Alternatively, consider that

$$\mathbb{P} (Y > X) + \mathbb{P} (X > Y) + \mathbb{P} (Y = X) = 1$$

If we assume that $$\mathbb{P} (Y = X) = 0$$ then we can conclude that $$\mathbb{P} (Y > X) = 1/2$$. But is this assumption justified?

### Question 2

Prove or disprove: If $$X$$ and $$Y$$ are independent and $$\mathbb{P} (Y > X) = \mathbb{P} (X > Y)$$, then they have identical marginal distributions. If this statement is true, then is it still true if $$X$$ and $$Y$$ are dependent?

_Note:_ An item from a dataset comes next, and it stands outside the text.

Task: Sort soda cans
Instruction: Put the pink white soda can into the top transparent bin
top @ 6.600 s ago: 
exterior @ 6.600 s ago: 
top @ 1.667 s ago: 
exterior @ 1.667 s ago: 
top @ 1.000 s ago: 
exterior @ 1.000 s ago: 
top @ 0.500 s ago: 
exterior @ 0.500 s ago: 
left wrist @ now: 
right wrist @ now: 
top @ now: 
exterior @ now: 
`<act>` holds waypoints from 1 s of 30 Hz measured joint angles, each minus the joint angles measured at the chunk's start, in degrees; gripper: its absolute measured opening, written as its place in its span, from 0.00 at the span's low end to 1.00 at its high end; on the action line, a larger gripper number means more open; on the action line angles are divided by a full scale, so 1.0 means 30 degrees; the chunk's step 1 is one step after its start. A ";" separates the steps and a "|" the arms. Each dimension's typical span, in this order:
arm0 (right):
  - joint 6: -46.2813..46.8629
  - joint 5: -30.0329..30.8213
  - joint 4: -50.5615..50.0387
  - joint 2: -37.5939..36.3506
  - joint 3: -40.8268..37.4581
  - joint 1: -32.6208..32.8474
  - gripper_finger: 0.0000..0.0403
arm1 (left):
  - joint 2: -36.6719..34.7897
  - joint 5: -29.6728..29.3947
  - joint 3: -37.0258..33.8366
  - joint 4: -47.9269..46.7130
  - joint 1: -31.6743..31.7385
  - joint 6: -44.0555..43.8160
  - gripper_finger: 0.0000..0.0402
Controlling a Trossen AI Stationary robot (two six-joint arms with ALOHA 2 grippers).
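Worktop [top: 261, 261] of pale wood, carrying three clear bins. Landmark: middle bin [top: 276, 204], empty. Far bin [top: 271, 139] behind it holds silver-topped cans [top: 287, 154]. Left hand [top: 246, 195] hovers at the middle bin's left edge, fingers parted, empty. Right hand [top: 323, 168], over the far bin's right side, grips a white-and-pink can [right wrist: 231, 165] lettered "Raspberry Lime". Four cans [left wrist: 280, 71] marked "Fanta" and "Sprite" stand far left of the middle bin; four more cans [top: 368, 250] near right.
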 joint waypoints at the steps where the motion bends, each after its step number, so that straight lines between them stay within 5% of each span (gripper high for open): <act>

@Xi'an provided a counter-example. Suppose that

$$\begin{bmatrix} X \\ Y \end{bmatrix} \sim \mathcal{N} \left( \begin{bmatrix} \mu \\ \mu \end{bmatrix}, \begin{bmatrix} \sigma_1^2 & c \\ c & \sigma_2^2 \end{bmatrix} \right)$$

Then $$X-Y$$ and $$Y-X$$ have the same distribution: $$\mathcal{N} \left(0, \sigma_1^2 + \sigma_2^2 - 2c \right)$$ and hence $$\mathbb{P} (Y - X > 0) = \mathbb{P} (X - Y > 0)$$

However the marginal distributions of $$X \sim \mathcal{N} \left(\mu, \sigma_1^2\right)$$ and $$Y \sim \mathcal{N} \left(\mu, \sigma_2^2\right)$$ may be different. This result holds regardless of whether $$X$$ and $$Y$$ are independent.

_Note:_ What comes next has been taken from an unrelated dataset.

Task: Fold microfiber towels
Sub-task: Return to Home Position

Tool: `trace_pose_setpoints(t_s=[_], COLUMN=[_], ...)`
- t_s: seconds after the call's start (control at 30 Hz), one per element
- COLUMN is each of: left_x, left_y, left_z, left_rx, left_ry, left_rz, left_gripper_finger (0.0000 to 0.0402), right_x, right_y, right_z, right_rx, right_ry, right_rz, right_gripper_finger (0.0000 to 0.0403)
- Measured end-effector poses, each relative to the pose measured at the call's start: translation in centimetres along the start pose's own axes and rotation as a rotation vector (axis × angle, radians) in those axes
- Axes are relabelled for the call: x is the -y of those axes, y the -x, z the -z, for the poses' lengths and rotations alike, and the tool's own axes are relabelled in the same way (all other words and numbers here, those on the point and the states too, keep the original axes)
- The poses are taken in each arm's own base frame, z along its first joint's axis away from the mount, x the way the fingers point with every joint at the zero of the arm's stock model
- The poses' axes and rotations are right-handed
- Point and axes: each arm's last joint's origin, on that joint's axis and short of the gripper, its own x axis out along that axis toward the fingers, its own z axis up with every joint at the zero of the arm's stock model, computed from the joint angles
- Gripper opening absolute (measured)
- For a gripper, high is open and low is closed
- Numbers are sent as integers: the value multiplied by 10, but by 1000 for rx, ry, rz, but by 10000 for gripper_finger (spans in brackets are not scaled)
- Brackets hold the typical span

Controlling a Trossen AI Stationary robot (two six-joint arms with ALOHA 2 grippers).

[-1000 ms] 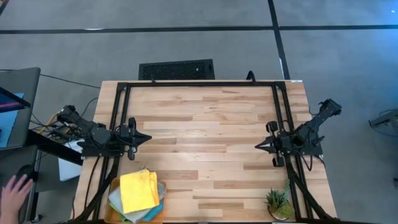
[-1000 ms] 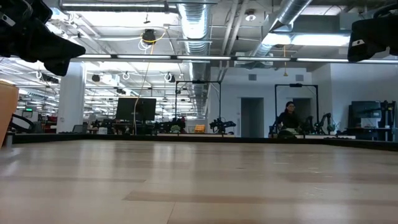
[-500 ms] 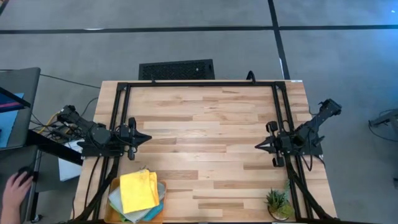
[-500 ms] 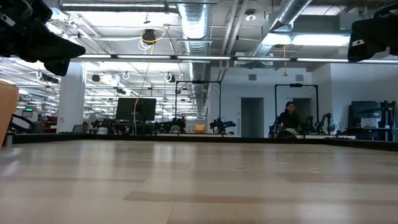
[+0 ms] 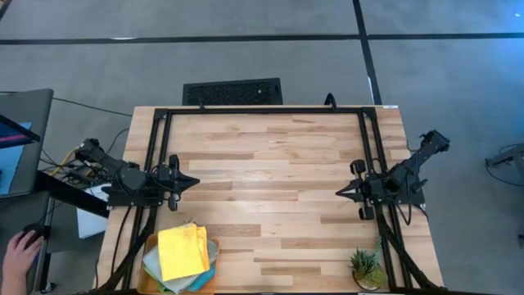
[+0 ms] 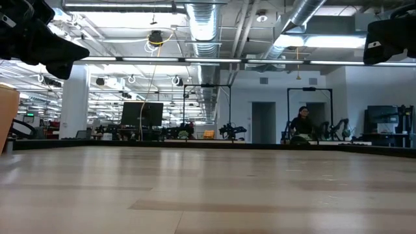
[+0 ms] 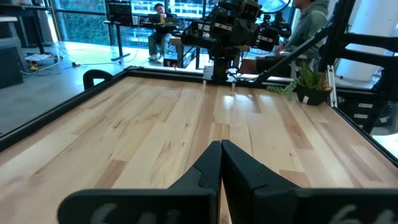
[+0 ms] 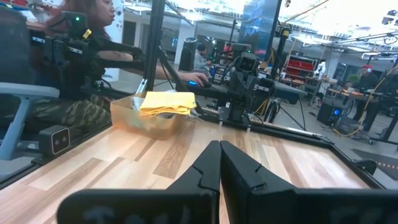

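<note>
A stack of microfiber towels lies in a shallow tray [image 5: 151, 244] at the table's near left corner, the yellow towel [image 5: 182, 251] on top, with a light grey edge [image 5: 154, 264] and a teal edge [image 5: 211, 260] showing under it. The stack also shows in the right wrist view [image 8: 166, 102]. The green towel is hidden. My left gripper [image 5: 195, 182] is shut and empty at the table's left side, above the wood. My right gripper [image 5: 338, 192] is shut and empty at the table's right side.
A small potted plant [image 5: 366, 267] stands at the near right corner. A black frame [image 5: 262, 110] runs along the table's far edge and sides. A person's hand [image 5: 18, 250] shows off the table's left edge. Bare wood lies between the grippers.
</note>
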Motion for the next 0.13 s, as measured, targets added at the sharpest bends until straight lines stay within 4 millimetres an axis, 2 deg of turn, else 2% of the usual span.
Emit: trace_pose_setpoints(t_s=[0.13], left_x=[0], left_y=[0], left_z=[0], left_rx=[0], left_ry=[0], left_rz=[0], left_gripper_finger=[0], right_x=[0], right_y=[0], right_z=[0], right_rx=[0], right_ry=[0], right_rz=[0], right_gripper_finger=[32])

• One interesting technical point is that if the probability of $X=c$ is $0$ for every value of $c,$ that's not enough to entail that probabilities are given by integrating a density function. The standard counterexample is the Cantor distribution. But more to the point$\,\ldots\qquad$ – Michael Hardy Jan 6 '19 at 20:23
• $\ldots\,$is that I probably wouldn't solve this problem by considering such integrals anyway. – Michael Hardy Jan 6 '19 at 20:23
• What if X and Y are Bernoulli? Isn’t that a counterexample to P(X=Y)=0? – The Laconic Jan 7 '19 at 3:03
• When using Fubini's theorem and a density $p(\cdot)$ against the Lebesgue measure, $\mathbb{P} (Y = X) = 0$, necessarily. – Xi'an Jan 7 '19 at 9:22

This answer is written under the assumption that $$\mathbb{P}(Y=X)=0$$ which was part of the original wording of the question.

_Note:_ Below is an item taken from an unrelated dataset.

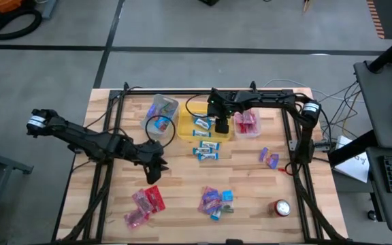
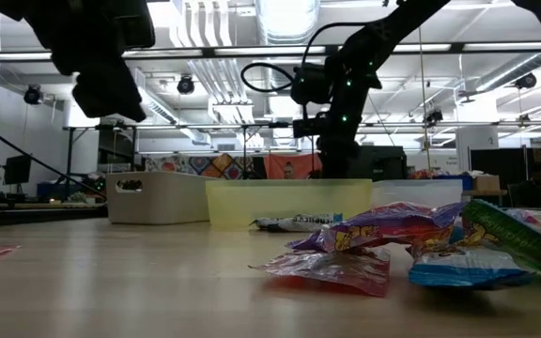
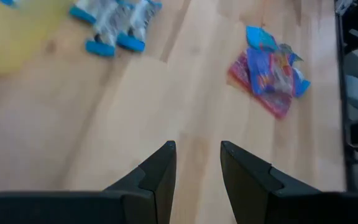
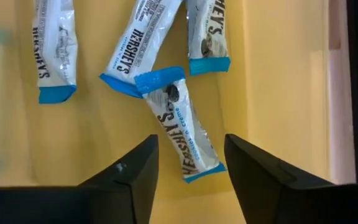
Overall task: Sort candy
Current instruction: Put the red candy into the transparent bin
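Observation:
My right gripper [image 1: 222, 126] hangs open over the yellow bin [image 1: 186, 126]. On the bin's floor lie several blue-and-white candy pieces; one [image 4: 182, 134] lies loose just below the gap between the fingers [image 4: 188, 168]. My left gripper [image 1: 156, 170] stands open over bare wood at the table's middle left, with nothing between its fingers [image 3: 197, 168]. More blue-and-white candy [image 1: 207, 151] lies on the table in front of the yellow bin. Red-pink pieces [image 1: 145, 204] and a mixed pile [image 1: 214, 201] lie near the front edge, and blue-purple pieces [image 1: 269, 158] at the right.
A clear bin [image 1: 162, 109] stands left of the yellow one, and a bin with red-pink candy [image 1: 248, 124] to its right. A round red and silver can [image 1: 281, 207] stands at the front right. Black frame rails [image 1: 292, 136] run along the table's sides.

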Available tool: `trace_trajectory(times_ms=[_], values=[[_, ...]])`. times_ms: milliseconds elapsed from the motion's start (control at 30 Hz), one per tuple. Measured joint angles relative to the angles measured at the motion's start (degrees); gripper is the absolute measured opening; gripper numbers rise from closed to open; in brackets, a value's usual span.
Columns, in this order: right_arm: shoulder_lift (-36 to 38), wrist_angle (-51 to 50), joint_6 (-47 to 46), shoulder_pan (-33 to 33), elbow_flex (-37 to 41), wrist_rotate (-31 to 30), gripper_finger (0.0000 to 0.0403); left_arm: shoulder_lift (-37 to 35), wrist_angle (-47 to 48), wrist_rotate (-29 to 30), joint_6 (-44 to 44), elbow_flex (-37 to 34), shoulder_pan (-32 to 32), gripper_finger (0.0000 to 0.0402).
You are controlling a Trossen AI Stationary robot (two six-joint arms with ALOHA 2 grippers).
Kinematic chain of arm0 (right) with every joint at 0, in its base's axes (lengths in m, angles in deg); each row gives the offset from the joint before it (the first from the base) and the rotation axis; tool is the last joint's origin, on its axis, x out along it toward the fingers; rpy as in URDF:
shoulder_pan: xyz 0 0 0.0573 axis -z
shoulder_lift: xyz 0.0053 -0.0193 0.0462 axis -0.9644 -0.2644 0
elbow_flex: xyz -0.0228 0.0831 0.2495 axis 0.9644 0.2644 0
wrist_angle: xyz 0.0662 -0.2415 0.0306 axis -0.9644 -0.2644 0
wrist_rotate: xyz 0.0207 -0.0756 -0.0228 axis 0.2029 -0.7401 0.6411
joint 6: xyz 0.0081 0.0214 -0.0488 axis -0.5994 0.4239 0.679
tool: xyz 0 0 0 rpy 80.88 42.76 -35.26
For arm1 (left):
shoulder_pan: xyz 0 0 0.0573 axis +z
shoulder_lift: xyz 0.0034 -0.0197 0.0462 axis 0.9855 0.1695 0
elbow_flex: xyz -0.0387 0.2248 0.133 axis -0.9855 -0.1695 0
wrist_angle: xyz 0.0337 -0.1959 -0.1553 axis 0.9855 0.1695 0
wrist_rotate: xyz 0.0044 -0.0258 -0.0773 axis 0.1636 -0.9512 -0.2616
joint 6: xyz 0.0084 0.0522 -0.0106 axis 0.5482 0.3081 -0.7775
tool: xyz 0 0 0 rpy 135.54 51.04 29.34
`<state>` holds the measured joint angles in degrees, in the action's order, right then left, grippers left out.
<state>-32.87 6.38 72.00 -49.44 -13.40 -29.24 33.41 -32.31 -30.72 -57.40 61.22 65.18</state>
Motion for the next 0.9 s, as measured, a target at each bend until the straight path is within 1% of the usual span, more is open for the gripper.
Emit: trace_trajectory(times_ms=[133, 233, 333, 500, 600, 733, 900], values=[[1.4, -1.8, -1.9, -1.4, 0.0, 0.4, 0.0185, 0.0, 2.8, -3.6, -6.4, 0.0, -2.1, 0.0110], [2.6, -2.2, -2.9, -3.0, 0.0, 0.4, 0.0185, 0.0, 4.4, -3.6, -11.6, 0.0, -4.1, 0.0110], [4.2, -2.1, -3.0, -5.0, 0.0, 0.4, 0.0181, 0.5, 5.1, -3.6, -14.9, 0.0, -7.0, 0.0110], [6.3, -1.7, -3.8, -8.8, 0.0, 0.4, 0.0180, 3.5, 5.3, -3.6, -20.1, 0.0, -12.3, 0.0110], [7.1, -1.4, -3.8, -10.8, 0.0, 0.4, 0.0180, 5.9, 5.4, -5.2, -19.1, 0.0, -15.6, 0.0110], [7.5, -0.9, -3.8, -12.7, 0.0, 0.4, 0.0179, 8.8, 5.4, -8.8, -14.2, 0.0, -21.1, 0.0110], [7.8, -0.6, -4.8, -13.6, 0.0, 0.4, 0.0178, 12.1, 5.9, -9.7, -9.9, 0.0, -27.3, 0.0110]])
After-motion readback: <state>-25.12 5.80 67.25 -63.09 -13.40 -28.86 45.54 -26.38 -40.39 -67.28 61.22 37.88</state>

Question 1: A sufficient condition for$$\mathbb{P}(Xis that $$X$$ and $$Y$$ are exchangeable, that is, that $$(X,Y)$$ and $$(Y,X)$$ have the same joint distribution. And obviously $$\mathbb{P}(Xsince they sum up to one. (In the alternative case that $$\mathbb{P}(Y=X)>0$$ this is obviously no longer true.)

Question 2: Take a bivariate normal vector $$(X,Y)$$ with mean $$(\mu,\mu)$$. Then $$X-Y$$ and $$Y-X$$ are identically distributed, no matter what the correlation between $$X$$ and $$Y$$, and no matter what the variances of $$X$$ and $$Y$$ are, and therefore (1) holds. The conjecture is thus false.

I will show that the distribution of the pair $$(X,Y)$$ is the same as the distribution of the pair $$(Y,X).$$

That two random variables $$X,Y$$ are independent means that for every pair of measurable sets $$A,B$$ the events $$[X\in A], [Y\in B]$$ are independent. In particular for any two numbers $$x,y$$ the events $$[X\le x], [Y\le y]$$ are independent, so $$F_{X,Y}(x,y) = F_X(x)\cdot F_Y(y).$$

And the distribution of the pair $$(X,Y)$$ is completely determined by the joint c.d.f.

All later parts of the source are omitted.